Extracted records:
== Segment start ==

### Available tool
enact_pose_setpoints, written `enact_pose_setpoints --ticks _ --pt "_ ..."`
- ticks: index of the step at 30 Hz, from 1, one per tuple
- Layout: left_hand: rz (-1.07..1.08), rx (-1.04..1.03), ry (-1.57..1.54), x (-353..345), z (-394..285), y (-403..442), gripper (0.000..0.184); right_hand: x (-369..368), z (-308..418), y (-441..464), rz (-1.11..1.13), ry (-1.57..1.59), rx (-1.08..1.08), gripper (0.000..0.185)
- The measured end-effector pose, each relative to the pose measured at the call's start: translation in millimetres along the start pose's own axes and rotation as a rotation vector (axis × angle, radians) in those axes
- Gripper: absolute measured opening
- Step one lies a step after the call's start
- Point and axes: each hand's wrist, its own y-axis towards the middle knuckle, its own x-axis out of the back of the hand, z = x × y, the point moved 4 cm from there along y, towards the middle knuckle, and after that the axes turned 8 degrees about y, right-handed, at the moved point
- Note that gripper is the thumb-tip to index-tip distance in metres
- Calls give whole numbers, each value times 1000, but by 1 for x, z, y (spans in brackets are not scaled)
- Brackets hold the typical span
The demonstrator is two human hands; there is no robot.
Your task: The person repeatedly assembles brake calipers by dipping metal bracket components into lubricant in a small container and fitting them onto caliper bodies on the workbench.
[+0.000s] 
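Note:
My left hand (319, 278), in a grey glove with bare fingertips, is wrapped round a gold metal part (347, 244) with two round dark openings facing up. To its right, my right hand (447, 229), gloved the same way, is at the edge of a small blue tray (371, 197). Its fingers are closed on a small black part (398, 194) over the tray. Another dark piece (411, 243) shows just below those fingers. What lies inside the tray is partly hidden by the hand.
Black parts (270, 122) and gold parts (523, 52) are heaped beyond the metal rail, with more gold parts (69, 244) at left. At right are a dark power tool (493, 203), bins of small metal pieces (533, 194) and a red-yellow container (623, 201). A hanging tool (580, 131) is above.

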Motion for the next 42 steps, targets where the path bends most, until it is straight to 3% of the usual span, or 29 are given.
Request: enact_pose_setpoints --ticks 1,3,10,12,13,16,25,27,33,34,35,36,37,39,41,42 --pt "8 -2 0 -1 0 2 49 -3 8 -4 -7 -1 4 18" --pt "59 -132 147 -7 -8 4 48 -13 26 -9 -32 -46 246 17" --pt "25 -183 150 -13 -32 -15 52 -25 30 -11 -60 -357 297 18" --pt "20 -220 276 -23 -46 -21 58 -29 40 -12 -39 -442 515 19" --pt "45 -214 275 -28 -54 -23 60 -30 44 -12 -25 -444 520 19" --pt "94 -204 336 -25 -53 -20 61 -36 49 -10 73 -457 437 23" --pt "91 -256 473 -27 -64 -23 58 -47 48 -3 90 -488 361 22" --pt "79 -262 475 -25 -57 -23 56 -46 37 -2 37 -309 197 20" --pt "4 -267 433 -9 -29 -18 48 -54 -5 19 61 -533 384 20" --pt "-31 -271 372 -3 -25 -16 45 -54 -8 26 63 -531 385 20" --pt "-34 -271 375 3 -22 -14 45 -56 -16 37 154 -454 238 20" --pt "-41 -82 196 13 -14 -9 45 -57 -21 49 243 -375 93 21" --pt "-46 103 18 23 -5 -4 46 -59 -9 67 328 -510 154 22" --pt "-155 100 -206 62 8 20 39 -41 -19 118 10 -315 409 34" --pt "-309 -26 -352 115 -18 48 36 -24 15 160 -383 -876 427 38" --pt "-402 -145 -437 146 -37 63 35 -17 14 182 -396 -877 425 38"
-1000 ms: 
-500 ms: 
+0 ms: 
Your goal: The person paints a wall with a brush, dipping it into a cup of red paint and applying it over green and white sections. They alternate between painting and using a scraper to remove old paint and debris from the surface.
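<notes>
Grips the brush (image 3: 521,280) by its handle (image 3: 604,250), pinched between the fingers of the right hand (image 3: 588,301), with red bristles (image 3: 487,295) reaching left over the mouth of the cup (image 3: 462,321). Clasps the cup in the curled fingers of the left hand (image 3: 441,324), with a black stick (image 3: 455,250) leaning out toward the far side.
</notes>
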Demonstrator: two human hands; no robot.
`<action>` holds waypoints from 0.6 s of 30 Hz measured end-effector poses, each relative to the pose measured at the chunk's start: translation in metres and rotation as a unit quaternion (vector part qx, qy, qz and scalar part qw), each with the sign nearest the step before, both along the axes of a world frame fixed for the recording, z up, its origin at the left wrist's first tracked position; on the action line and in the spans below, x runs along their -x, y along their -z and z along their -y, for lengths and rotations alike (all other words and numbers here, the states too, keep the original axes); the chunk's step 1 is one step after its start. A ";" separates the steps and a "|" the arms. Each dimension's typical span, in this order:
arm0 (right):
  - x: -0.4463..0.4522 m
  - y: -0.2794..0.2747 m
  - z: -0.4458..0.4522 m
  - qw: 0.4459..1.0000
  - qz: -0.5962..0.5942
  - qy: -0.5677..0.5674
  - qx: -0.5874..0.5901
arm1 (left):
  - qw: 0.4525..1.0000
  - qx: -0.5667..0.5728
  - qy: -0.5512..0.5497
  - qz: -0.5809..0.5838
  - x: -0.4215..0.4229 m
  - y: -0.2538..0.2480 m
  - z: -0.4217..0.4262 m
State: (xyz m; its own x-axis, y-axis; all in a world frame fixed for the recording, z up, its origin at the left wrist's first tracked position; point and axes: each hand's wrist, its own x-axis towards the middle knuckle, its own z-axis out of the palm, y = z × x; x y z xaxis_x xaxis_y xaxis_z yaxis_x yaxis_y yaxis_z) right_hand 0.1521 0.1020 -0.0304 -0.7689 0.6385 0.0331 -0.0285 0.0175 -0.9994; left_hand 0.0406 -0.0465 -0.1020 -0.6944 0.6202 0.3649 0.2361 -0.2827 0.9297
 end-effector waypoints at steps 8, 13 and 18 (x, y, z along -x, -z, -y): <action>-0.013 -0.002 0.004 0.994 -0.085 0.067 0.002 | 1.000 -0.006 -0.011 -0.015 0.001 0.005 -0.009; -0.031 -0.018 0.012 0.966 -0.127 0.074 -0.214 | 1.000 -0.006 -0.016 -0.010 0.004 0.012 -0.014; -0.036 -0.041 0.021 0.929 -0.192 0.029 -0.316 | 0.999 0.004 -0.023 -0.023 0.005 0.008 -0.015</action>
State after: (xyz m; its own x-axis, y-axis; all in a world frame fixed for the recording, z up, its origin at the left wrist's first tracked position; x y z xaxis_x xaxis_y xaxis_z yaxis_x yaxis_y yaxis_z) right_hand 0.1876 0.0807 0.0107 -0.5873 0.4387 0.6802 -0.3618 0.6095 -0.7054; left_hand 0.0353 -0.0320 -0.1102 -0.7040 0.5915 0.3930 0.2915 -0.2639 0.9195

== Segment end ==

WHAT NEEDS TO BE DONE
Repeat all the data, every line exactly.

EXERCISE RESPONSE
### Available tool
enact_pose_setpoints, written `enact_pose_setpoints --ticks _ --pt "_ ..."`
- ticks: index of the step at 30 Hz, from 1, one per tuple
- Layout: left_hand: rz (-1.07..1.08), rx (-1.04..1.03), ry (-1.57..1.54), x (-353..345), z (-394..285), y (-403..442), gripper (0.000..0.184); right_hand: x (-369..368), z (-308..418), y (-441..464), rz (-1.11..1.13), ry (-1.57..1.59), rx (-1.08..1.08), gripper (0.000..0.185)
- The measured end-effector pose, each relative to the pose measured at the call's start: translation in millimetres along the start pose's own axes and rotation as a rotation vector (axis × angle, radians) in those axes
- Gripper: absolute measured opening
- Step one lies a step after the call's start
- Point and axes: each hand's wrist, its own y-axis towards the middle knuckle, its own x-axis out of the back of the hand, z = x × y, the point moved 4 cm from there along y, towards the middle knuckle, and after that the axes turned 8 degrees about y, right-handed, at the moved point
- Note that gripper is the thumb-tip to index-tip distance in metres
- Calls give whole numbers, each value times 1000, but by 1 for x, z, y (spans in brackets are not scaled)
- Brackets hold the typical span
The demonstrator is two human hands; there is no robot.
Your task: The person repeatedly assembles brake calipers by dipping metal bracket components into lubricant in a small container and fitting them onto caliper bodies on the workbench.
[+0.000s] 
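Note:
My left hand (319, 278), in a grey glove with bare fingertips, is wrapped round a gold metal part (347, 244) with two round dark openings facing up. To its right, my right hand (447, 229), gloved the same way, is at the edge of a small blue tray (371, 197). Its fingers are closed on a small black part (398, 194) over the tray. Another dark piece (411, 243) shows just below those fingers. What lies inside the tray is partly hidden by the hand.
Black parts (270, 122) and gold parts (523, 52) are heaped beyond the metal rail, with more gold parts (69, 244) at left. At right are a dark power tool (493, 203), bins of small metal pieces (533, 194) and a red-yellow container (623, 201). A hanging tool (580, 131) is above.
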
Motion for the next 42 steps, targets where the path bends most, until it is straight to 3% of the usual span, or 29 are given.
Request: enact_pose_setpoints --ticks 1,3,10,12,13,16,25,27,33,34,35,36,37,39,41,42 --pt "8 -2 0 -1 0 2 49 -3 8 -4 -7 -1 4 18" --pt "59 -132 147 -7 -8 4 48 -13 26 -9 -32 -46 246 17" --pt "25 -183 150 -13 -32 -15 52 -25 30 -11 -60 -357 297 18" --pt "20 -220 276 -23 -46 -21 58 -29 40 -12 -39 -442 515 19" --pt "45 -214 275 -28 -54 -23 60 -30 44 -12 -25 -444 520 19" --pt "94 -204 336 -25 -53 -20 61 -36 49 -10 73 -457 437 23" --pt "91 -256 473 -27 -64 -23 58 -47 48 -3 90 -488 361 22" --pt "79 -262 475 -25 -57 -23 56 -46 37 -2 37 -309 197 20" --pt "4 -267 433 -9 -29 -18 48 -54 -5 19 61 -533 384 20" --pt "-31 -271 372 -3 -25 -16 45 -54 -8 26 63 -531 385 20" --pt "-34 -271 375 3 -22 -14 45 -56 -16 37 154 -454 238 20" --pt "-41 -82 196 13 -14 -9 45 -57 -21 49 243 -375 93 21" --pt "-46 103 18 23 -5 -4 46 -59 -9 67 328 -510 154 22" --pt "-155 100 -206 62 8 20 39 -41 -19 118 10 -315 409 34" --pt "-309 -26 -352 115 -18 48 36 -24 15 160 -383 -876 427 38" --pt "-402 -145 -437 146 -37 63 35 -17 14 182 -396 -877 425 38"
-1000 ms: 
-500 ms: 
+0 ms: 
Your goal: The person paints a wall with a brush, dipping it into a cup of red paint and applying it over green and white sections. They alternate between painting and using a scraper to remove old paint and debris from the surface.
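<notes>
Grips the brush (image 3: 521,280) by its handle (image 3: 604,250), pinched between the fingers of the right hand (image 3: 588,301), with red bristles (image 3: 487,295) reaching left over the mouth of the cup (image 3: 462,321). Clasps the cup in the curled fingers of the left hand (image 3: 441,324), with a black stick (image 3: 455,250) leaning out toward the far side.
</notes>
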Demonstrator: two human hands; no robot.
`<action>` holds waypoints from 0.6 s of 30 Hz measured end-effector poses, each relative to the pose measured at the chunk's start: translation in metres and rotation as a unit quaternion (vector part qx, qy, qz and scalar part qw), each with the sign nearest the step before, both along the axes of a world frame fixed for the recording, z up, its origin at the left wrist's first tracked position; on the action line and in the spans below, x runs along their -x, y along their -z and z along their -y, for lengths and rotations alike (all other words and numbers here, the states too, keep the original axes); the chunk's step 1 is one step after its start. A ";" separates the steps and a "|" the arms. Each dimension's typical span, in this order:
arm0 (right):
  - x: -0.4463..0.4522 m
  - y: -0.2794..0.2747 m
  - z: -0.4458..0.4522 m
  - qw: 0.4459..1.0000
  - qz: -0.5962..0.5942
  - qy: -0.5677..0.5674
  - qx: -0.5874..0.5901
arm1 (left):
  - qw: 0.4525..1.0000
  - qx: -0.5667..0.5728
  - qy: -0.5512..0.5497
  - qz: -0.5809..0.5838
  - x: -0.4215..0.4229 m
  - y: -0.2538..0.2480 m
  - z: -0.4217..0.4262 m
State: (xyz m; its own x-axis, y-axis; all in a world frame fixed for the recording, z up, its origin at the left wrist's first tracked position; point and axes: each hand's wrist, its own x-axis towards the middle knuckle, its own z-axis out of the palm, y = z × x; x y z xaxis_x xaxis_y xaxis_z yaxis_x yaxis_y yaxis_z) right_hand 0.1521 0.1020 -0.0304 -0.7689 0.6385 0.0331 -0.0285 0.0175 -0.9994; left_hand 0.0406 -0.0465 -0.1020 -0.6944 0.6202 0.3649 0.2361 -0.2827 0.9297
 end-effector waypoints at steps 8, 13 and 18 (x, y, z along -x, -z, -y): <action>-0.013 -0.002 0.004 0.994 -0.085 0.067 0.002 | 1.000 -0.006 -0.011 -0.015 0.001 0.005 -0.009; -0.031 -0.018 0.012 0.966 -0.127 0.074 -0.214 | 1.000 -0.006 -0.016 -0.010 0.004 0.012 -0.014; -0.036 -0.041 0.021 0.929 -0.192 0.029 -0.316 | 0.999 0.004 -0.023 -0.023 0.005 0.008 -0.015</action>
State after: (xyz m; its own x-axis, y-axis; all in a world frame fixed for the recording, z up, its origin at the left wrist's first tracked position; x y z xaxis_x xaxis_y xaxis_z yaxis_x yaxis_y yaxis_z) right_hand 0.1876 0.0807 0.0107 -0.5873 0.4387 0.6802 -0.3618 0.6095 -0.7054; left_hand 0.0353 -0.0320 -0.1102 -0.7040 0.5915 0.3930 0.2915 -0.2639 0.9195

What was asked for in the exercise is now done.